I made Rudy’s acquaintance in 1991, when he was awaiting sentencing at the Metropolitan Correctional Center, a federal holding pen in Chicago. He’d somehow tracked me down, and called me at the office of a magazine I was editing. I got permission to visit him, and the next day we sat down in a cramped little room where inmates confer with lawyers while a guard hovers outside. Rudy took me mildly to task for the way I portrayed him in a story I did about some Latin Kings who were using a farm in rural Minnesota as a safe house, but he was a lot more interested in telling me what was going down right then.

A few weeks earlier he’d walked into the U.S. Attorney’s office with his lawyer, expecting to agree to the so-called “blind plea” he’d been offered – plead guilty to conspiracy, and receive a twenty-year sentence. That meant he’d do about thirteen years with time off for good behavior. It wasn’t a pleasant prospect, and it was a little harsh for a first offender being sentenced for a non-violent crime, but he’d resigned himself to it. But instead, the prosecutor told him that he’d changed his mind, and was giving him two choices:

1) An eight-year sentence (out in five assuming good time) in return for his testimony at the trials of his co-defendants; or,

2) natural life in prison if he chose to remain silent.
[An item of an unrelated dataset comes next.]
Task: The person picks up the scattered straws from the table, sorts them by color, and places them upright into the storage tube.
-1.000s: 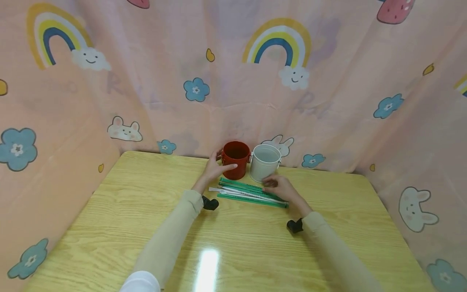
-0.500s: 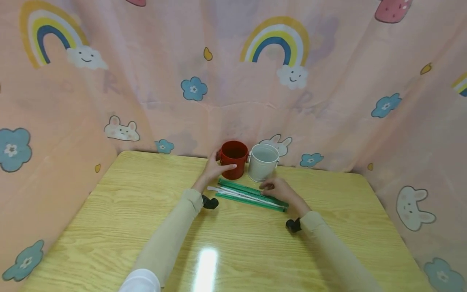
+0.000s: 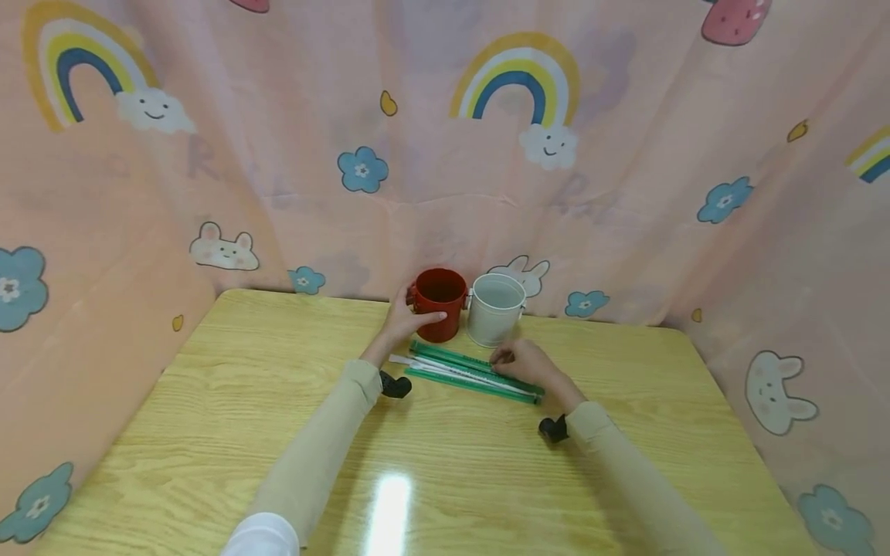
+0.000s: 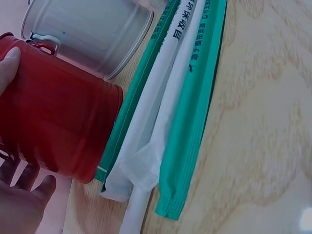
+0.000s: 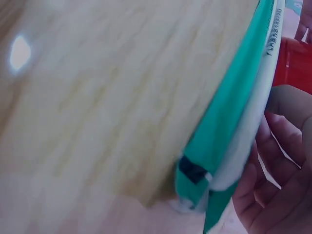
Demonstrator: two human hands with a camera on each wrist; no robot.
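Now, on the wood-grain table (image 3: 487, 479), the left hand (image 3: 403, 319) grips the red pail (image 3: 450, 313) beside the white pail (image 3: 492, 323); the right hand (image 3: 524, 363), fingers curled, has eased toward the green-and-white wrapped straws (image 3: 459, 374) in front, making them the focus; any pinch I cannot tell.

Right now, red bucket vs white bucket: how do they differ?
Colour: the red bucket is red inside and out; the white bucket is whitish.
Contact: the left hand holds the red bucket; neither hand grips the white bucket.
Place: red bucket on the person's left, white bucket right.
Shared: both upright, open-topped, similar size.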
Rudy said he intended to do the latter, and he wanted to tell me about the string of betrayals that left him with those alternatives.

He was 25 back then and I was 50, so it’s been easy to keep track as we aged. I corresponded with him on the Federal Bureau of Prison’s antiquated email system, spoke with him on the phone from time to time, and wrote about the truly remarkable back-stabbing that eventuated in his life without parole sentence. One of those stories, Welcome to Pine County, is in The Family That Couldn’t Sleep At Night.
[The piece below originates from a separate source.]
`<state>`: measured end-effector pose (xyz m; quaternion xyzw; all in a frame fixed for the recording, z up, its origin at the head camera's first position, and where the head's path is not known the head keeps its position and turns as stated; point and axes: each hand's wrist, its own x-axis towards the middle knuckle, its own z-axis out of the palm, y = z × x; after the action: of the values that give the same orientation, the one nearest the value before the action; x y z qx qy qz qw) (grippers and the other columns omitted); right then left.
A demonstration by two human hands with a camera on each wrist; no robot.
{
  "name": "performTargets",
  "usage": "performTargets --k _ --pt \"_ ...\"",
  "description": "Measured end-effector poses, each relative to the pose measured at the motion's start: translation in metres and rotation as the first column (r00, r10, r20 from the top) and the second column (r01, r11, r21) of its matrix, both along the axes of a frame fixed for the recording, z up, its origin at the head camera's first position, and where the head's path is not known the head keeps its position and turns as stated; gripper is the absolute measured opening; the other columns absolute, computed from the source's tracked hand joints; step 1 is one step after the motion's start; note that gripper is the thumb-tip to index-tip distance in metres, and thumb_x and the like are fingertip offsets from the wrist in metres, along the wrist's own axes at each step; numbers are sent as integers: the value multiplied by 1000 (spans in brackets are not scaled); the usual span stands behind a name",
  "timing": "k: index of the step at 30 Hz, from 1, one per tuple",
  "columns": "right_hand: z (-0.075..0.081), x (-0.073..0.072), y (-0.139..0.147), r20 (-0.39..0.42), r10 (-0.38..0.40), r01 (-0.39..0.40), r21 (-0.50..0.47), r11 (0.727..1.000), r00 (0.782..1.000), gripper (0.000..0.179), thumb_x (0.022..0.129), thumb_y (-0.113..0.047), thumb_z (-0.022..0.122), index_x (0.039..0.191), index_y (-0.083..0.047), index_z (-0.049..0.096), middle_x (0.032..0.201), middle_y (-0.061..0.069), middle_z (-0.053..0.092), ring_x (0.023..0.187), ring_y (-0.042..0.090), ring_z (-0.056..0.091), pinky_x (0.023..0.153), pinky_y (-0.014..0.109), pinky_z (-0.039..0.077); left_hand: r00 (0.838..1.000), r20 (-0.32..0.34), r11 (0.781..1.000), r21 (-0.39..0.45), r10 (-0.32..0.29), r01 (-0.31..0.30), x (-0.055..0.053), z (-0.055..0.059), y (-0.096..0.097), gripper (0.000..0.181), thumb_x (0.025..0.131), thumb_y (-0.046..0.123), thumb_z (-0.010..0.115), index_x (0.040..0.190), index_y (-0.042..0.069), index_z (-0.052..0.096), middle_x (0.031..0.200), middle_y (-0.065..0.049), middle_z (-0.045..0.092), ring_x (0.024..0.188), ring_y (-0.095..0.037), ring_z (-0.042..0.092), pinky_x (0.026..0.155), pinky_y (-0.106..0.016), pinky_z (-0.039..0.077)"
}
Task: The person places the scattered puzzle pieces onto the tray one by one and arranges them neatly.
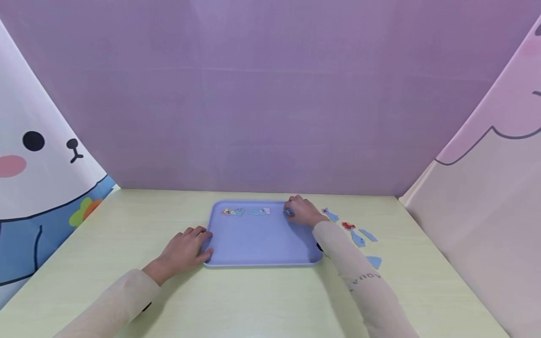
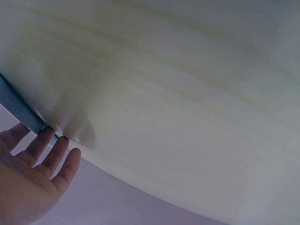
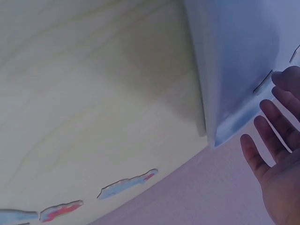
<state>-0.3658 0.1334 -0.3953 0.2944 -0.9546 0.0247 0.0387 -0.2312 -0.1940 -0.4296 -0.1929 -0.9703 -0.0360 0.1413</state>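
A shallow lavender-blue tray [image 1: 258, 241] lies on the table. My left hand [image 1: 186, 249] rests at its left rim, fingers extended and fingertips on the edge, as the left wrist view also shows. Over the tray's far right corner, my right hand [image 1: 303, 212] pinches a small blue puzzle piece [image 1: 289, 212] between thumb and forefinger, close over the tray floor. The other right fingers spread loosely in the right wrist view. Along the tray's far side lie a blue piece with yellow figures [image 1: 234, 212] and a long pale blue piece [image 1: 258, 212].
Right of the tray, several loose pieces lie on the table [image 1: 253, 300], among them a red one [image 1: 348, 226] and a blue one [image 1: 374, 261]. A purple cloth wall [image 1: 270, 103] stands behind the table, with cartoon-printed cloths at both sides.
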Motion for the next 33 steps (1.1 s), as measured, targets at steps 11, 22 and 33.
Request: performTargets --k 11,22,33 --pt "3 5 20 -16 16 -16 -15 1000 1000 24 80 -16 66 103 -9 66 104 5 62 99 24 53 82 42 47 1000 -10 1000 -1 -8 8 -1 0 -2 45 81 39 62 112 7 61 113 -12 58 98 -29 56 73 -46 50" --pt "9 12 47 -22 -33 32 -34 999 999 27 80 -16 65 105 -5 66 105 9 63 100 29 53 84 46 46 1000 -2 1000 7 -5 5 -1 0 -3 45 81 39 62 112 6 61 114 -13 58 98 -30 56 73 -47 49" --pt "5 15 85 -60 -62 58 -66 996 996 25 80 -15 63 102 -4 66 101 10 63 96 31 54 77 47 46 1000 -5 1000 11 -14 14 -1 1 -1 45 81 39 63 112 6 61 113 -13 58 98 -30 56 72 -47 50"
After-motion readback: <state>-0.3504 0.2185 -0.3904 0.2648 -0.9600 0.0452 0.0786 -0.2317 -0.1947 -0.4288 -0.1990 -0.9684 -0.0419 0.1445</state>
When I heard about President Obama’s interest in clemency for federal prisoners, I found an attorney to represent Rudy – Professor Mark Osler of St. Thomas University, who was one of the primary forces behind the push to turn Obama’s interest into an actual program. Osler and I worked on the petition together, and then I served as a go-between with Rudy for the final drafts. Our work paid off on August 30, when his name was on a list of federal prisoners who were getting out.

Rudy tells me that being free after a quarter century behind bars is a hard thing to get your head around. His son picked him up at the penitentiary door in Pekin, Ill., and the first thing that struck him as they got underway was the proliferation of color. Just about everything man-made or natural—the cars, the billboards, the flowers they saw, the clothes people wore—was vivid with color. Everything was gray by design where he’d been living for decades.
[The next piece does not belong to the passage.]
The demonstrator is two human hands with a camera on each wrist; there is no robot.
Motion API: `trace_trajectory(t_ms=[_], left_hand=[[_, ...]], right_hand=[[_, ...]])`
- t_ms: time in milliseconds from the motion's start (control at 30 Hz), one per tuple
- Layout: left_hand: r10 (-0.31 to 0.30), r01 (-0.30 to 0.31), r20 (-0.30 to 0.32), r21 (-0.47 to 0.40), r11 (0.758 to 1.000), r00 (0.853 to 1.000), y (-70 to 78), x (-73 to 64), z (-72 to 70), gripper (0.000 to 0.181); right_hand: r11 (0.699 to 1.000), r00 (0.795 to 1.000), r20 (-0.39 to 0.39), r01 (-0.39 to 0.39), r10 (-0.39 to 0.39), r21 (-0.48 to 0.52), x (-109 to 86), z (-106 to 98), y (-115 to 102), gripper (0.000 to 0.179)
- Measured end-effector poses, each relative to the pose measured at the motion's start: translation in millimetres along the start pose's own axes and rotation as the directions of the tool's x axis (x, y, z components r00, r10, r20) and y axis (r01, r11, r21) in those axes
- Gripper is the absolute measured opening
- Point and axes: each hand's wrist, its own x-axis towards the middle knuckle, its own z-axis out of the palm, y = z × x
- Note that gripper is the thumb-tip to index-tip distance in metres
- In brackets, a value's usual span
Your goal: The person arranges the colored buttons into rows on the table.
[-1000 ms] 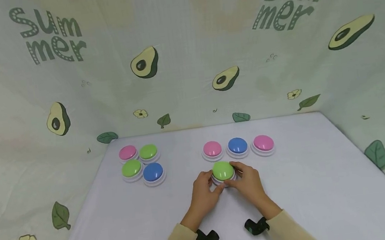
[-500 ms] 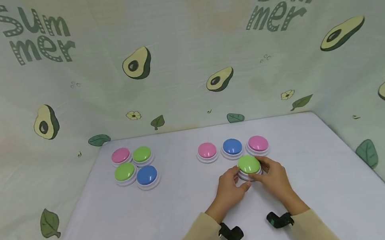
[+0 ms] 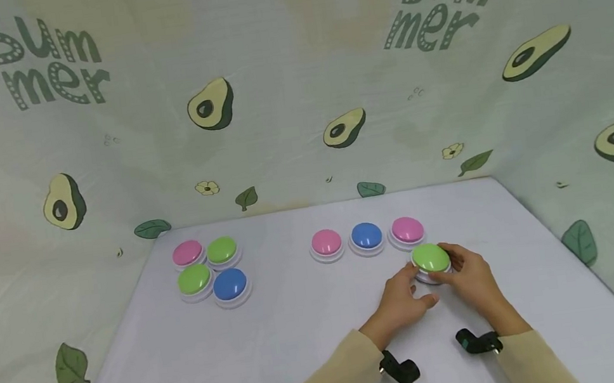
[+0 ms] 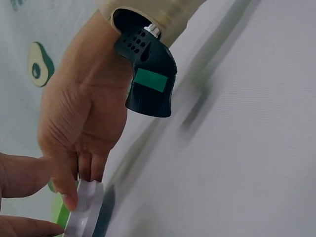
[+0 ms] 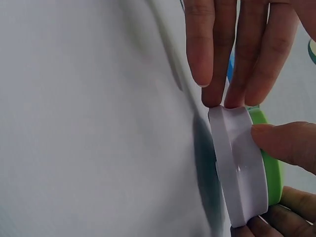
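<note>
Two hands work a green button along the near side of a row on a white table. Within the last second it has travelled rightward, from near the left pink button past the blue button, and now sits just near and slightly right of the right pink button.

The right hand grips the button, thumb on its near side and fingers on the far right. The left hand only touches its left edge; the left thumb, close against the base earlier, now stands away. The shift suggests the right hand does most of the holding, and that placing the button is unfinished, since neither hand has let go.

The head view alone takes in the whole row. The right wrist view shows what it largely hides: the white base edge-on, left fingers nearly straight against its rim, a dark shadow alongside. Whether the base meets the table cannot be told. The left wrist view adds the right hand's inner side, below a black wrist mount.
</note>
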Motion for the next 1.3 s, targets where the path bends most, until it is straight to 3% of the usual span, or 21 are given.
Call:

The next thing that struck him was the air quality as they approached Chicago. “I did my time in maximum security lockups far away from cities, where the air was pure,” he explained. “When I saw that pall over the city I thought there’d been an accident or something, but my son said no, that’s just what we breathe here. I could feel myself tightening up, and we finally had to pull over for a while I had such a coughing fit. But I’m ok now.”

He’s as old now as I was when I met him. There is no way he can get that time back, but I’m glad I was able to help him spend the rest of his life as a free man.